C'est la première fois que le mouvement de Jean-Luc Mélenchon, qui se définit comme de gauche radicale, est classé à l'extrême gauche depuis sa création en 2016.
La France insoumise, même si elle porte un programme de rupture avec le capitalisme et entretient des liens avec des partis d'extrême gauche, était jusqu'à présent classée à gauche, comme l'avait confirmé une décision du Conseil d'Etat en 2024.
Mais le ministre de l'Intérieur Laurent Nuñez en a décidé autrement dans cette circulaire publiée au début du mois.
LFI, mouvement connu pour sa forme ultra radicale et son style empreint du "bruit et de la fureur" théorisé par Jean-Luc Mélenchon, se voit requalifiée en raison de sa "remise en cause très forte de l'autorité judiciaire" et ses "accusations systématiques" contre "la police (qui) tue", preuves pour M. Nuñez d'une "évolution vers une forme de radicalité", avec "des appels à la désobéissance civile".
"On ne truque pas les étiquettes politiques", a insisté le locataire de Beauvau, assumant de reclasser une organisation qui "s'éloigne un peu de nos valeurs universalistes républicaines en donnant la primauté aux aspects communautaires (et) identitaires".

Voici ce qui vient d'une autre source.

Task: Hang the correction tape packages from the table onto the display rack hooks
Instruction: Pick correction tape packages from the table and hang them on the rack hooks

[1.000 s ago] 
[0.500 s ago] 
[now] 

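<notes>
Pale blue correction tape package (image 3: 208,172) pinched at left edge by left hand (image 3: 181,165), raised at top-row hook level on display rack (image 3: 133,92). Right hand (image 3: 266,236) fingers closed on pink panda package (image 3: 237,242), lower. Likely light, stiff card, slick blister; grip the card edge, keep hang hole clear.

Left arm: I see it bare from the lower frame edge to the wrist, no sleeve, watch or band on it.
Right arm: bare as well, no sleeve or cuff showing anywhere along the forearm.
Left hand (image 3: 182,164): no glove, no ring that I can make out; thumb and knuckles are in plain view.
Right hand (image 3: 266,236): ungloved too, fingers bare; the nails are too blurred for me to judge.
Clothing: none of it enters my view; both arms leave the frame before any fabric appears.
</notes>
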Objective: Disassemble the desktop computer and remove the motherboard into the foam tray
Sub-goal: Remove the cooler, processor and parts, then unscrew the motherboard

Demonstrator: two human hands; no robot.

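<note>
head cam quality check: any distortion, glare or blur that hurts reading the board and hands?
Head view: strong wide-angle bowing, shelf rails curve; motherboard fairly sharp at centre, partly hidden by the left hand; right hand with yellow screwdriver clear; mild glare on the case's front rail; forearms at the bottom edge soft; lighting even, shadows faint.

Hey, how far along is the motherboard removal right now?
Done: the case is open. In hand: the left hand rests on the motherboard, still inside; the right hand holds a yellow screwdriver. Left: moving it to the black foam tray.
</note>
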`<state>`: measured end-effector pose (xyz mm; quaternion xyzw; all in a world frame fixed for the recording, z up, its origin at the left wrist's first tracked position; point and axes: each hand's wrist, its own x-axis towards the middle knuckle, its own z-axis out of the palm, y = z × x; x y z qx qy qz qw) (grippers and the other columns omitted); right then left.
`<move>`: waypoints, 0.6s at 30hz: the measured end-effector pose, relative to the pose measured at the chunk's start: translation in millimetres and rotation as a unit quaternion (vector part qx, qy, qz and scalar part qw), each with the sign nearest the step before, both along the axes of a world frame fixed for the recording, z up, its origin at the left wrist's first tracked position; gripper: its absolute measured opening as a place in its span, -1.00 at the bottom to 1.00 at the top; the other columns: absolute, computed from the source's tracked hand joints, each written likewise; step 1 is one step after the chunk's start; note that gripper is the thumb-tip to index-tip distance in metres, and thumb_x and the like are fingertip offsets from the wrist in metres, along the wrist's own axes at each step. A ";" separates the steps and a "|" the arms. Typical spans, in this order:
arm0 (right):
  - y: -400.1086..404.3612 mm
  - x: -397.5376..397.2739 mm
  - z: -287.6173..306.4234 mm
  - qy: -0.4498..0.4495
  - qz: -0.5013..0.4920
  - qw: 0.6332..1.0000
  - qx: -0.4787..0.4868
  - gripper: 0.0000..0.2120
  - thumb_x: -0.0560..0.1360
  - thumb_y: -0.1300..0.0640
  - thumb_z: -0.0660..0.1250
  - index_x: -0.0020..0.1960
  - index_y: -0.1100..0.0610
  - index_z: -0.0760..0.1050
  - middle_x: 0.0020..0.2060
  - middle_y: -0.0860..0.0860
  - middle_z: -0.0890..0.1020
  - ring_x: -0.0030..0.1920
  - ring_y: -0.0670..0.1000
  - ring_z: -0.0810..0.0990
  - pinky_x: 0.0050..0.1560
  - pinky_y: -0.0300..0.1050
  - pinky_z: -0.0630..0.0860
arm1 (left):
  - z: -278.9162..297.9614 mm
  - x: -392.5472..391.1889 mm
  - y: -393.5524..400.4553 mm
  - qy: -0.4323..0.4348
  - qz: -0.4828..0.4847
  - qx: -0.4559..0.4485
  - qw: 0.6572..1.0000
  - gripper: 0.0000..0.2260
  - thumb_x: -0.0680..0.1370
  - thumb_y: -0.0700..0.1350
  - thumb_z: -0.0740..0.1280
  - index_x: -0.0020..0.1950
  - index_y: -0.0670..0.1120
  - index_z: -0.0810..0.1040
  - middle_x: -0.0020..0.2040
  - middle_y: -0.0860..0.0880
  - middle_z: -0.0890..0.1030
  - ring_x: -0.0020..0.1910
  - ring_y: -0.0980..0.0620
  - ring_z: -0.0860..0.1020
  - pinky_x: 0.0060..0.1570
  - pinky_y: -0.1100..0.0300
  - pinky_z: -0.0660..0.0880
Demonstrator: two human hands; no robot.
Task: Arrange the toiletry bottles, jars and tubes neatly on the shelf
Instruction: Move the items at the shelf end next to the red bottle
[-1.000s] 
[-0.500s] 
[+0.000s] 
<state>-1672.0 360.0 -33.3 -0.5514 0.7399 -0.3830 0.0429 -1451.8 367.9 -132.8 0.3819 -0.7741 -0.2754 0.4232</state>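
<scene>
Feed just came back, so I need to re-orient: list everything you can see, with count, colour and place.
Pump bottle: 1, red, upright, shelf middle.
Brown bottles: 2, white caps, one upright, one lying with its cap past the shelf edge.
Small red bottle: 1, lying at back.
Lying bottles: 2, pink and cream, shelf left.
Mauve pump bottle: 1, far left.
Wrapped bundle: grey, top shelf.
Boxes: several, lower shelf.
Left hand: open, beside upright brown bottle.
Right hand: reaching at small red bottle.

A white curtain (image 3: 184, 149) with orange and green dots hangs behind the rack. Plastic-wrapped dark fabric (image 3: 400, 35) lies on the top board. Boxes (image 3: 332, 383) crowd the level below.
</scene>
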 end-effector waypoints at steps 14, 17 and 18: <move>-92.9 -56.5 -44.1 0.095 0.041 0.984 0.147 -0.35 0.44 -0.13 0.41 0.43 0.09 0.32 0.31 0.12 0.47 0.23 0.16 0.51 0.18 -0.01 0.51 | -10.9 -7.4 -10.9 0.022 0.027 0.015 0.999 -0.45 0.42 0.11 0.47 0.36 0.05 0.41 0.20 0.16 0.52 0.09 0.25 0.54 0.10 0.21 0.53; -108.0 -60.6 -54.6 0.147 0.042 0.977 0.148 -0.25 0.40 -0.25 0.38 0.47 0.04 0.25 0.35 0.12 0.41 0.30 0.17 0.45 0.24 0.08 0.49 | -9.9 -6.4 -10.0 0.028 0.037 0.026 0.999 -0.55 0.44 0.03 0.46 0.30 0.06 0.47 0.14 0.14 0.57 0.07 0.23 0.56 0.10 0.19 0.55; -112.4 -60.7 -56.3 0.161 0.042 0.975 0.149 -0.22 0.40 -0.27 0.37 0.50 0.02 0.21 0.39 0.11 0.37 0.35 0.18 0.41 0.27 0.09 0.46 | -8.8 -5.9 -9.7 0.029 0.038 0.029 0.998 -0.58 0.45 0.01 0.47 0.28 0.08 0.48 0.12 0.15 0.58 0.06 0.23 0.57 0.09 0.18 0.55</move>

Les Insoumis s'étaient indignés contre cette décision qu'ils ont prise comme une attaque politique.
Le coordinateur du mouvement Manuel Bompard avait accusé l'exécutif "d'utiliser ces étiquettes comme un moyen de stigmatisation" - même si, de son point de vue, ce classement à l'extrême gauche n'est "pas infamant ou insultant (mais) juste faux".